La profecía cristiana debe apreciar eso. La cultura secular no es el anticristo. Al fin y al cabo, sale de las raíces judeo-cristianas y ha plantado intrincadamente en su corazón muchos valores centrales del Judeo-Cristianismo. Necesitamos por tanto tener cuidado, como guerreros culturales, para no estar combatiendo a ciegas la verdad, la justicia, los pobres, la igualdad y la integridad de la creación. Con demasiada frecuencia, en un acercamiento negro-y-blanco, acabamos por tener a Dios combatiendo a Dios.
Un profeta se tiene que caracterizar ante todo por el amor, por la empatía con las reales personas por las que está desafiando. Además -como Gustavo Gutiérrez enseña- nuestras palabras de desafío deben salir más de nuestra gratitud que de nuestra ansiedad, sin importar qué justificada resulte ésta. Estar airado, estar enfrentado a los demás, romper con los que no están de acuerdo con nosotros con la retórica llena de odio y ganar discusiones amargas, se reconoce que podría ser políticamente efectivo a veces. Pero todo esto es contraproducente a largo plazo porque endurece los corazones más que los ablanda. La verdadera conversión nunca puede venir por coerción, física o intelectual. Los corazones sólo cambian cuando son tocados por el amor.
Todos nosotros sabemos esto por experiencia. Sólo podemos aceptar verdaderamente un fuerte desafío para purificar algo en nuestras vidas si primero sabemos que este desafío nos está viniendo porque alguien nos ama y nos ama lo suficiente para cuidar de nosotros de esta manera profunda.
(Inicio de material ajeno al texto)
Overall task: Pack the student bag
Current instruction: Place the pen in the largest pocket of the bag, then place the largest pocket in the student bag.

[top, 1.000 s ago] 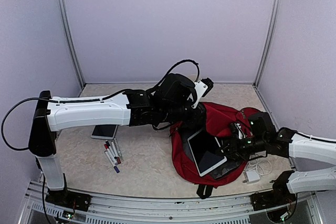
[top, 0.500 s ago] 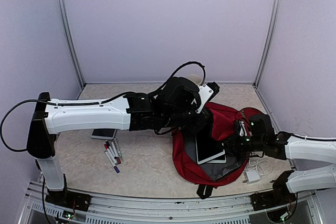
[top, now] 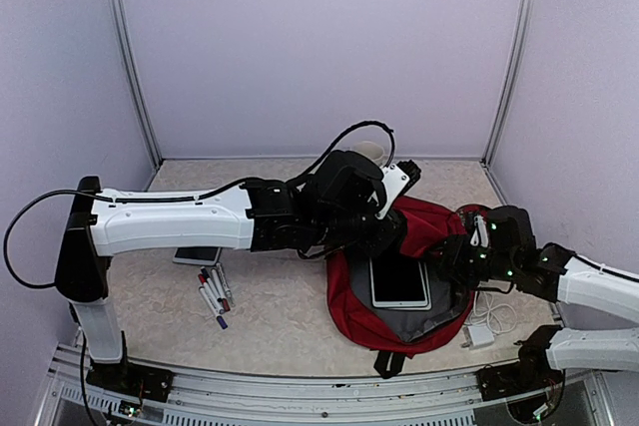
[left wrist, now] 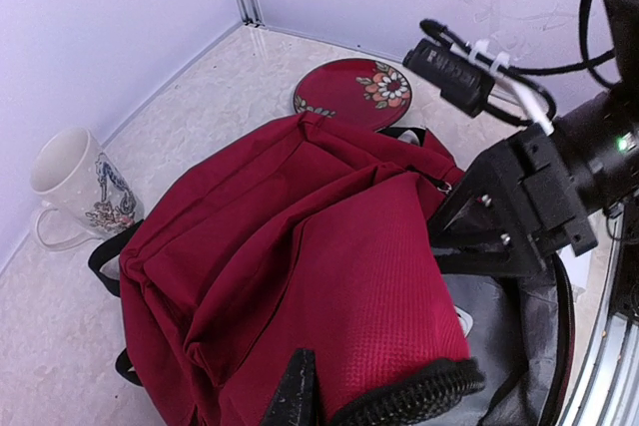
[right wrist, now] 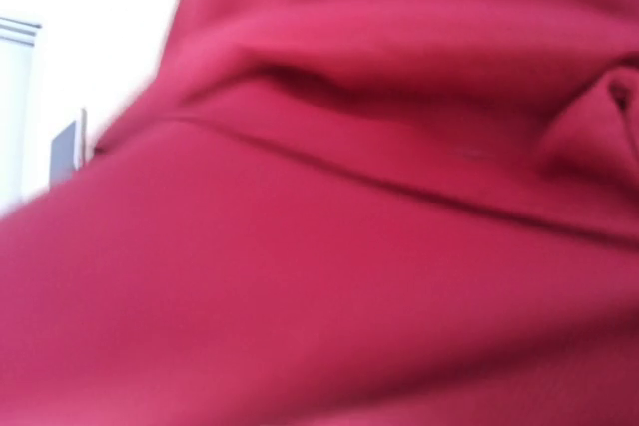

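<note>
left hand (top: pixel 387 234) is pinched tight on the raised flap of the student bag (top: pixel 349 314), which lies on the desk (top: pixel 280 316) at right. right hand (top: pixel 451 258) sits beside the white tablet (top: pixel 399 282) inside; its opening i cannot tell.

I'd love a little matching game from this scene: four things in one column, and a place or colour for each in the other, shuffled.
1. tablet
2. markers
3. mug
4. plate

a. dark red with flowers
b. white, beside the bag
c. lying in the open bag
d. clustered loose on the table

Pairs: 1-c, 2-d, 3-b, 4-a.
</note>
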Robot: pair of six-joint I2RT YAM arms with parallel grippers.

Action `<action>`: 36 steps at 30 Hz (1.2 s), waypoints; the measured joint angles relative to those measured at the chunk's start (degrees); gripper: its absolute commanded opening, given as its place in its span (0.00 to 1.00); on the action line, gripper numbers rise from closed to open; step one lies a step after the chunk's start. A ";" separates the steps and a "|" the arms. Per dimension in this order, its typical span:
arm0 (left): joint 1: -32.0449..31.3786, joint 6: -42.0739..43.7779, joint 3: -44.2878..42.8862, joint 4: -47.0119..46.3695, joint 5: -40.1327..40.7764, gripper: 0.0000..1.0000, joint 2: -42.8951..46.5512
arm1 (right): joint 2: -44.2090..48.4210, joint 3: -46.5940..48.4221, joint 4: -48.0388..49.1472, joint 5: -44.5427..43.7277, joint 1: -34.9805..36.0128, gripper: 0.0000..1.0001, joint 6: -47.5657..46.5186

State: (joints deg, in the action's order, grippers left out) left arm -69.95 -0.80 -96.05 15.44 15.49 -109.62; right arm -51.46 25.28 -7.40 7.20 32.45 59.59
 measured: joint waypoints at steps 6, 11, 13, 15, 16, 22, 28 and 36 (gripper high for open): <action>0.44 -0.44 0.00 0.02 -0.09 0.14 -1.03 | 6.88 6.32 -11.19 -2.40 0.00 0.55 -2.71; 0.66 -1.97 0.00 0.59 -0.87 0.53 -2.19 | 9.68 13.57 -16.81 -4.48 0.00 0.57 -6.60; 0.90 -2.86 -0.07 1.75 -1.77 0.69 -2.89 | 8.55 16.06 -17.49 -4.48 0.00 0.57 -8.70; 1.03 -3.89 -0.09 4.04 -3.10 0.81 -3.50 | 6.71 18.16 -17.84 -4.09 0.00 0.57 -10.86; 1.03 -4.70 -0.09 5.68 -4.00 0.89 -3.69 | 5.51 19.19 -17.90 -3.72 0.00 0.57 -12.00; 1.27 -5.81 3.41 10.54 -10.67 0.99 0.57 | -2.86 21.84 -14.47 -0.02 0.02 0.56 -16.81; 10.82 -11.26 6.56 13.66 -12.39 0.99 10.12 | -13.09 24.87 -8.66 2.47 2.78 0.56 -19.67; 45.66 -22.21 16.74 14.53 -7.82 0.99 8.48 | -27.54 33.83 -5.07 2.82 12.63 0.56 -24.00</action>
State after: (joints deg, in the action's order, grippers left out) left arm -24.29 -23.00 -79.31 29.98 7.66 -101.14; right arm -79.00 59.11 -12.47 10.02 45.08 35.59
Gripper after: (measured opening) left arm 0.988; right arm 0.566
Sólo esto puede ablandar nuestros corazones. Cualquier otra clase de desafío sólo hace endurecer los corazones. Así, antes de que podamos hablar efectivamente de un desafío profético a nuestra cultura, debemos primero dejar a las gentes cuya voluntad queremos ganar, que sepan que las amamos, y las amamos lo suficiente para cuidar de ellas de esta manera profunda. Con demasiada frecuencia no es este el caso. Nuestra cultura no siente ni cree que la amamos, lo cual -creo yo- más que ningún otro factor, vuelve hoy inútil e incluso contraproducente tanto de nuestro desafío profético.
Nuestra profecía debe reflejar eso de Jesús: Mientras se acercaba a la ciudad de Jerusalén poco antes de su muerte, sabiendo que sus habitantes, con toda buena conciencia, iban a matarlo, lloró sobre ella. Pero sus lágrimas no eran por sí mismo, sabiendo que él estaba en lo cierto y ellos estaban equivocados, y que su muerte lo dejaría claro. Sus lágrimas eran por ellos, por los mismos que se le oponían, los que lo matarían y luego se sentirían fracasados. No hubo alegría porque ellos fracasaran; sólo empatía, tristeza, amor por ellos, no por él.
El P. Larry Rosebaugh OMI, uno de mis hermanos oblatos que empleó su sacerdocio luchando por la paz y la justicia, y fue muerto en Guatemala, cuenta en su autobiografía cómo, la noche antes de su primer arresto por desobediencia civil, pasó la noche entera en oración; y, por la mañana, mientras salía para realizar el acto de no-violencia que le llevaría a su arresto, fue advertido por Daniel Berrigan: “Si no puedes hacer esto sin enojarte con la gente que se opone a ti, ¡no lo hagas! Esto debe ser un acto de amor”.
La profecía tiene que ser un acto de amor; si no, es meramente alienación.